Par conséquent, la société ALLO PIZZA [Localité 3] sera condamnée à payer à la somme provisionnelle de 3050,80 euros au titre des loyers, charges, taxes et indemnités d’occupation impayés, arrêtés au 30 septembre 2025, outre intérêts au taux légal à compter de la signification de la présente décision.
4 / Sur les autres demandes
En application de l’article 696 du code de procédure civile, la société ALLO PIZZA [Localité 3], partie succombante, sera condamnée aux dépens, en ce compris le coût du commandement de payer.

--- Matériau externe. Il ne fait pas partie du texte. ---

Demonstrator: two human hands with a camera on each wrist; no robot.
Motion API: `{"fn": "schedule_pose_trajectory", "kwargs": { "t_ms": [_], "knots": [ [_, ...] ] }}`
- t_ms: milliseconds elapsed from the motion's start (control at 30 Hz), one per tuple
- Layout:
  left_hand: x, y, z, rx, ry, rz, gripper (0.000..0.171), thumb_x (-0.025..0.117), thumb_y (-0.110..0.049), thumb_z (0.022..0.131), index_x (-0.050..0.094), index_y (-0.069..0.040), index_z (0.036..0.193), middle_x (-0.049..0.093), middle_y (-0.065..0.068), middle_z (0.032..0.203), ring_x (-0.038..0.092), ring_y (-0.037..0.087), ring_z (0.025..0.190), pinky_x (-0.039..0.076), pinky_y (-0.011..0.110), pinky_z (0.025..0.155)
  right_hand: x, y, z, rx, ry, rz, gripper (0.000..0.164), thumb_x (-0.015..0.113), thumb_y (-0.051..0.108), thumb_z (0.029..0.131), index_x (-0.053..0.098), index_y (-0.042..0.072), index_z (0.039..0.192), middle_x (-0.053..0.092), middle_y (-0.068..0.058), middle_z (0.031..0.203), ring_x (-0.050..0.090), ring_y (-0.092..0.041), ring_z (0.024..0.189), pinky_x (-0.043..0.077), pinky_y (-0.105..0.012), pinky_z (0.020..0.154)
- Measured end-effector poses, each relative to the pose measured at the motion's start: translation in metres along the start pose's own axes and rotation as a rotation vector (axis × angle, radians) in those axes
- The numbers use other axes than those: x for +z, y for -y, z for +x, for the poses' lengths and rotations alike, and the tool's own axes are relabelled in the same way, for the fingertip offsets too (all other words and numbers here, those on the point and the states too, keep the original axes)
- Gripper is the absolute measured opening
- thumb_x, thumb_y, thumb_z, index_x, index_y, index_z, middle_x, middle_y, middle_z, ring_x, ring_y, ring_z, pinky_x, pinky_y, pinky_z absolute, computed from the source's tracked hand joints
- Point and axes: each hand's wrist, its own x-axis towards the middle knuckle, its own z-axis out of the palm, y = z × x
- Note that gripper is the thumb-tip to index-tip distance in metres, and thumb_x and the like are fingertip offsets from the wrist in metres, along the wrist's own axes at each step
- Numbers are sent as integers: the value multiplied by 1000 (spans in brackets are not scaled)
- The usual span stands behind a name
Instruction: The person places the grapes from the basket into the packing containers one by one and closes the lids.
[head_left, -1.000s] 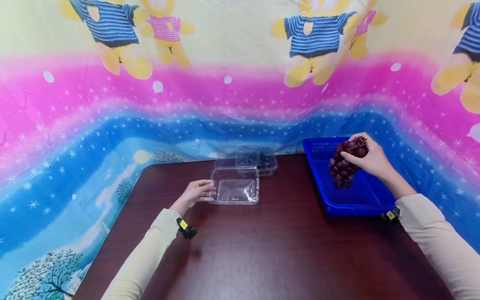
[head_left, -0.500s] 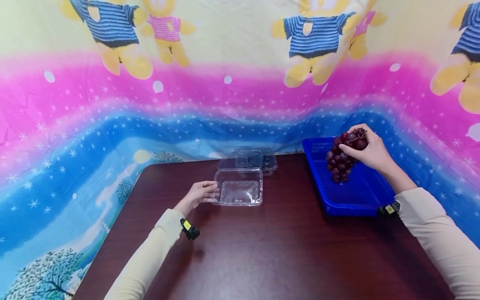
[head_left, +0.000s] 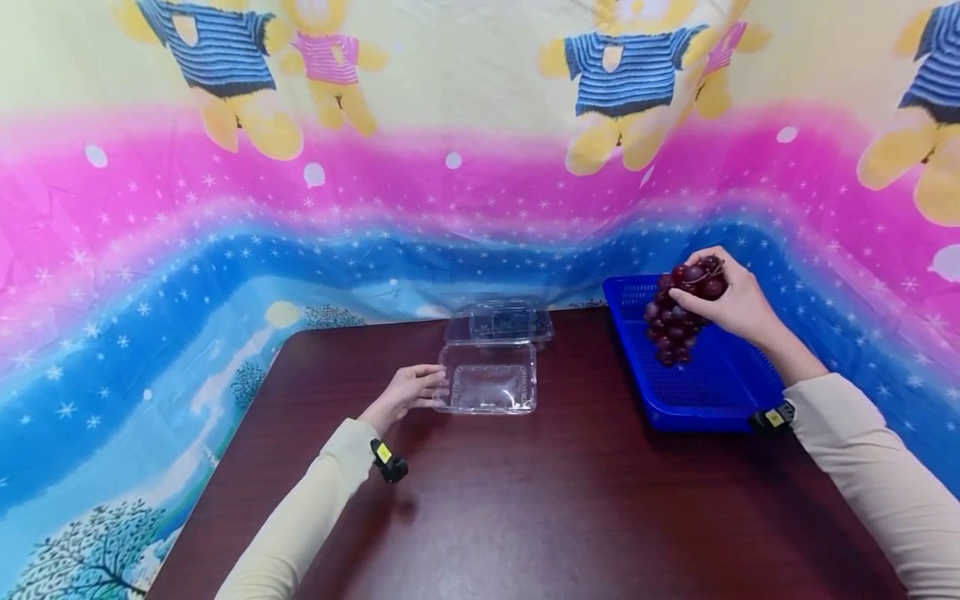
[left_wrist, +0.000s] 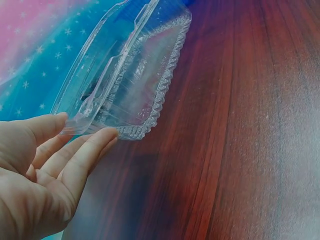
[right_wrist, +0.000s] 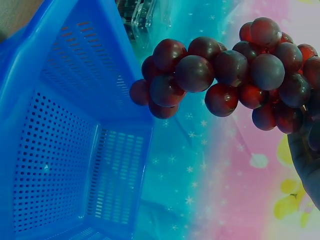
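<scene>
In the head view my right hand (head_left: 733, 300) grips a bunch of dark red grapes (head_left: 670, 327) near its stem, raised over the blue plastic basket (head_left: 701, 421). The bunch hangs down from the fingers, and the right wrist view shows its round grapes (right_wrist: 231, 69) beside the basket's perforated wall (right_wrist: 55, 160). My left hand (head_left: 407, 395) is at the left edge of a clear plastic clamshell box (head_left: 491, 385). In the left wrist view the thumb lies at the rim and the fingers at the ribbed base, pinching the box (left_wrist: 150, 75). No fruit shows inside it.
Behind the clamshell, more clear plastic packaging (head_left: 510, 321) stands at the table's back edge, with something dark in it. A patterned cloth (head_left: 480, 192) hangs around the back and sides of the dark wooden table (head_left: 525, 508).
My left hand and the clamshell have shifted right along the table. My right hand has raised the grapes slightly and moved them a little left, still over the basket.
</scene>
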Motion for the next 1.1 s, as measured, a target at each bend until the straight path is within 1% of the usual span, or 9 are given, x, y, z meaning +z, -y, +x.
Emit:
{"fn": "schedule_pose_trajectory", "kwargs": {
  "t_ms": [100,267,367,533,667,767,933,1100],
  "knots": [
    [4,1,0,-2,1,-8,42,57,-15,93,50,3,130,58,27,119,63,32,102,57,32,69,2,-9,3,-4,1,-3,40,72,10,79,50,5,112,52,12,98,55,3,77,44,-10,59],
    [11,3,0,-1,20,-7,42,56,-14,93,49,4,130,57,28,120,63,33,102,57,31,69,6,-26,7,16,2,-19,43,74,15,78,51,10,114,52,9,101,56,1,79,45,-10,60],
    [13,4,0,6,27,-7,42,55,-13,94,48,6,130,56,29,121,62,34,103,57,31,68,8,-30,9,10,-7,-30,43,75,17,78,52,12,113,52,7,102,55,1,80,44,-9,61],
    [17,6,1,-2,14,-26,40,56,-14,93,51,4,129,57,29,120,62,35,103,57,32,69,10,-30,11,-11,-15,-27,42,75,17,77,53,12,112,53,6,100,56,1,80,44,-9,62],
    [20,7,2,0,2,-30,39,57,-13,92,52,4,127,57,29,119,61,36,104,57,32,70,12,-27,10,-13,-12,-20,42,75,15,77,53,11,112,54,8,99,56,1,78,45,-10,60],
    [23,7,3,12,-8,-28,38,57,-13,92,53,4,126,58,29,117,62,37,103,57,32,69,13,-18,9,-22,-7,-7,42,75,11,77,53,9,112,54,9,99,56,2,77,45,-10,60],
    [27,10,4,27,-19,-2,38,58,-13,92,54,5,125,60,28,115,65,33,97,57,31,68,15,3,6,-60,-6,4,40,73,7,77,53,3,110,54,10,96,55,4,76,45,-8,61],
    [31,11,4,18,-26,-4,35,58,-11,92,56,3,123,61,26,115,67,28,92,57,29,68,17,11,4,-71,2,4,38,73,7,77,53,3,110,55,9,93,55,3,74,44,-9,61]
  ]
}}
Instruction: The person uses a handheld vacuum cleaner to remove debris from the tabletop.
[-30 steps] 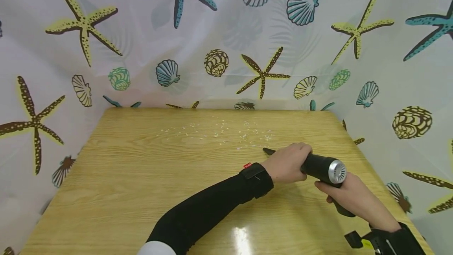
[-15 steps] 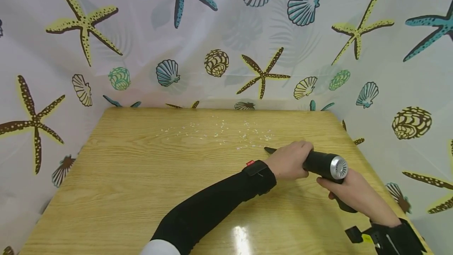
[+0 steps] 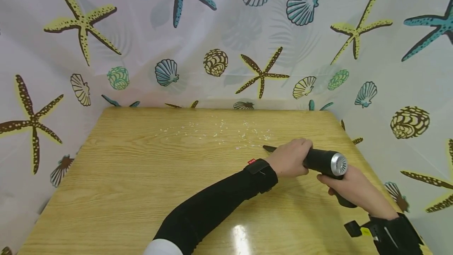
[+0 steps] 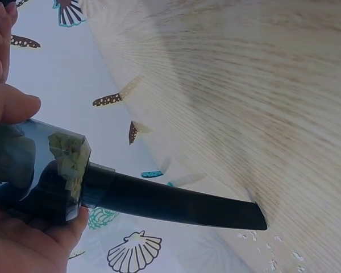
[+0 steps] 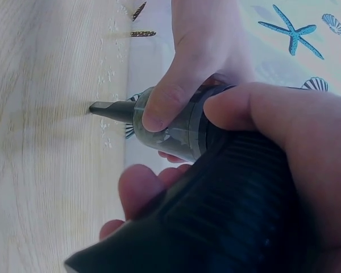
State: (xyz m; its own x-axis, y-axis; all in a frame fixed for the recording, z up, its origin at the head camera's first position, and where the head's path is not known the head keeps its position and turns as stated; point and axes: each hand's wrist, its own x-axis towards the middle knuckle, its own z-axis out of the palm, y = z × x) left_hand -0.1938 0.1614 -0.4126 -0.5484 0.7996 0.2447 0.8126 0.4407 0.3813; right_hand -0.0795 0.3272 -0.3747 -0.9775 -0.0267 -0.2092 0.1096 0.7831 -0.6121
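Note:
A black handheld vacuum cleaner (image 3: pixel 321 159) with a silver vented end cap is held in both hands, slanting down to the left. My left hand (image 3: pixel 289 158) grips its front part, around the clear dust cup (image 5: pixel 182 128). My right hand (image 3: pixel 357 188) holds the rear handle, its fingers wrapped round it in the right wrist view. The narrow crevice nozzle (image 4: pixel 182 199) reaches down to the tabletop, its tip close to scattered white paper bits (image 3: pixel 244 135). Some greyish debris (image 4: pixel 68 159) shows inside the dust cup in the left wrist view.
The wooden table (image 3: pixel 124 192) spreads out under both arms. A white curtain (image 3: pixel 212 30) printed with starfish and shells hangs along its back and sides. White bits lie strewn across the far middle of the tabletop.
Both hands and the vacuum cleaner have shifted slightly up and away across the table. The grip is the same, and the white bits look about unchanged.

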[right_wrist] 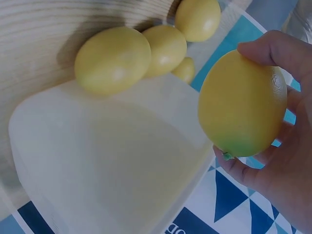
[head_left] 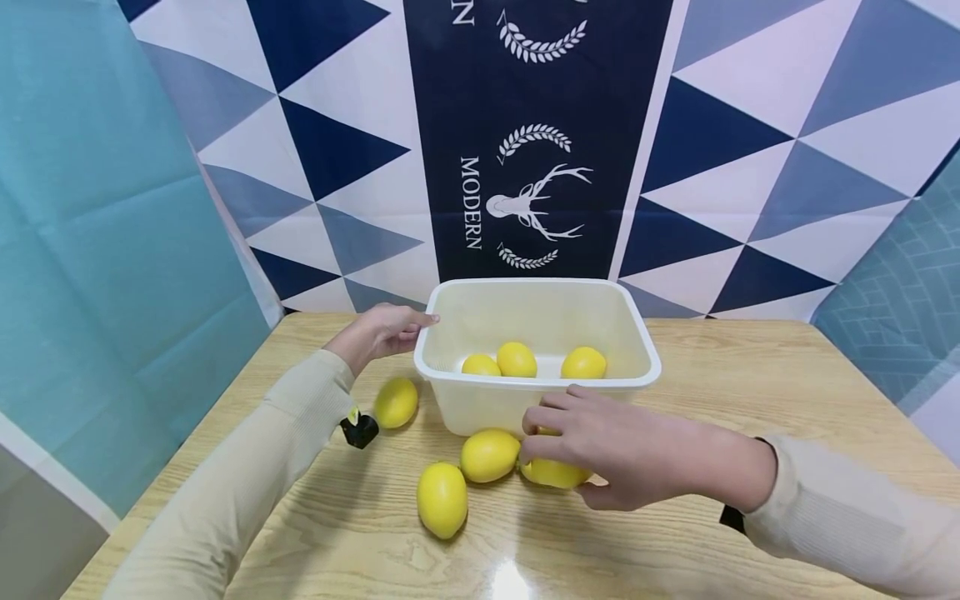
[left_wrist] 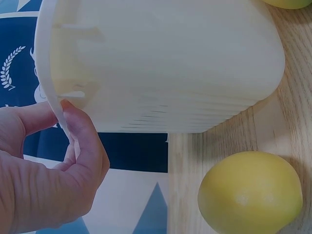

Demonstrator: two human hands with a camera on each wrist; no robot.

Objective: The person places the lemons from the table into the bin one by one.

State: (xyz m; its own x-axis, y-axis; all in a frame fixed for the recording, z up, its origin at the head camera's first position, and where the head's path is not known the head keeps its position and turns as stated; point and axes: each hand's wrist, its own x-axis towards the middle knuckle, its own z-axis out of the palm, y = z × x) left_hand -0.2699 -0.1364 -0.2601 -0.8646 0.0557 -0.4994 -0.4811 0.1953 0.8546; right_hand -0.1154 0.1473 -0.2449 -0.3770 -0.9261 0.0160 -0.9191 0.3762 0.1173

Il serait inéquitable de laisser à la charge de madame [R] [C] les frais irrépétibles exposés pour faire valoir ses droits. La société ALLO PIZZA [Localité 3] sera en conséquence condamnée à lui verser la somme de 1500 euros au titre de l’article 700 du code de procédure civile.
PAR CES MOTIFS :
Le juge des référés, statuant publiquement, par ordonnance réputée contradictoire, prononcée en premier ressort et par sa mise à disposition au greffe,
CONSTATE la résiliation du bail conclu entre madame [R] [C] et la société ALLO PIZZA [Localité 3] concernant le local situé [Adresse 1], ce à compter du 15 février 2025 ;
DIT qu’à défaut pour la société ALLO PIZZA [Localité 3] et ses occupants d’avoir volontairement quitté les lieux un mois après la signification de la présente décision, il sera procédé à son expulsion et à celle de tous occupants de son fait, avec l’assistance de la force publique et d’un serrurier, si besoin est, et au transport des meubles laissés dans les lieux aux frais de l’expulsé dans tel garde-meuble désigné par ce dernier ou à défaut par le bailleur ;
FIXE à 659,05 euros l’indemnité mensuelle d’occupation due par la société ALLO PIZZA [Localité 3] à madame [C] [R], jusqu’à libération des lieux ;
DIT que l’indemnité d’occupation sera due au pro-rata temporis et payable mensuellement à terme d’avance et au plus tard le 5 du mois ;
CONDAMNE la société ALLO PIZZA [Localité 3] à payer à madame [R] [C] la somme provisionnelle de somme provisionnelle de 3050,80 euros au titre des loyers, charges, taxes et indemnités d’occupation impayés, arrêtés au 30 septembre 2025, outre intérêts au taux légal à compter de la signification de la présente décision ;
CONDAMNE la société ALLO PIZZA [Localité 3] aux dépens de l’instance, en ce compris le coût du commandement de payer ;
CONDAMNE la société ALLO PIZZA [Localité 3] à payer à madame [R] [C] la somme de 1500 euros au titre de l’article 700 du code de procédure civile ;
REJETTE tous les autres chefs de demande.
Ordonnance prononcée par mise à disposition au greffe le SEIZE JANVIER DEUX MIL VINGT SIX et signée par Bénédicte LAUDE, 1ère vice-présidente, et Olivier GALLON, greffier.
LE GREFFIER, LA 1ÈRE VICE-PRÉSIDENTE.